▶ EXERCISE PROMPT
Your job with the data below is to output exactly the lines from the one holding "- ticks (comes" down to the one holding "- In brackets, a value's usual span", both included, and no others.

-----

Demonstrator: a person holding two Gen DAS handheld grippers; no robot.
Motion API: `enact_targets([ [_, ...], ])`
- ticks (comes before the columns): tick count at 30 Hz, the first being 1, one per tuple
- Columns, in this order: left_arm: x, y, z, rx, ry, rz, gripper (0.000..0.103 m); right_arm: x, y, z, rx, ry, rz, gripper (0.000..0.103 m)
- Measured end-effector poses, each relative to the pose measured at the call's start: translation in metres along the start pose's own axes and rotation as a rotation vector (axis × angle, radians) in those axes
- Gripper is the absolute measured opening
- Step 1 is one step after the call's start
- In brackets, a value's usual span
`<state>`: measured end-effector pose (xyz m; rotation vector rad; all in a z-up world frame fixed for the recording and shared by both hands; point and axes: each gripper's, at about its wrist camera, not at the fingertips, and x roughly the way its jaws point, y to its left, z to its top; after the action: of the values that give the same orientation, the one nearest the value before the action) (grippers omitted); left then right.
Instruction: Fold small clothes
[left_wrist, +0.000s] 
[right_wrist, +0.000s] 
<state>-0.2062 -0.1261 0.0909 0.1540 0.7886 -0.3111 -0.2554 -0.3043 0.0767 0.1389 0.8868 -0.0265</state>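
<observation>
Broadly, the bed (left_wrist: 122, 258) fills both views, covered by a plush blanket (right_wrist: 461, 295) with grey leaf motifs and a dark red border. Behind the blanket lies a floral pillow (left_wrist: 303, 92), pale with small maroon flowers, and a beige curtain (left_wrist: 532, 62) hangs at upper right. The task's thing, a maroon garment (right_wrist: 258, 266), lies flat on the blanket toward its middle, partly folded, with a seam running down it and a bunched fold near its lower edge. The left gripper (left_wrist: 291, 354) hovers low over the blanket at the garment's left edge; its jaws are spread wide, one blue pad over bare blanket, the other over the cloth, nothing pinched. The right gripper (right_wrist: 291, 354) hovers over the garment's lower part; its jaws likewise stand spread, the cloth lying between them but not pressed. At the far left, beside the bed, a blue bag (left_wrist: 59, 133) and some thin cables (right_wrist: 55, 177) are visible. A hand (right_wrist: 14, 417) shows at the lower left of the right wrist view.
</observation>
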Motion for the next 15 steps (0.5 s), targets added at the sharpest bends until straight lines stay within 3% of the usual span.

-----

▶ REPLY TO THE TASK
- ticks (comes before the columns): tick count at 30 Hz, the first being 1, one per tuple
- Columns, in this order: left_arm: x, y, z, rx, ry, rz, gripper (0.000..0.103 m); right_arm: x, y, z, rx, ry, rz, gripper (0.000..0.103 m)
- Measured end-effector poses, each relative to the pose measured at the call's start: translation in metres along the start pose's own axes and rotation as a rotation vector (axis × angle, radians) in those axes
- Gripper is the absolute measured opening
- Step 1 is one step after the call's start
- In brackets, a value's usual span

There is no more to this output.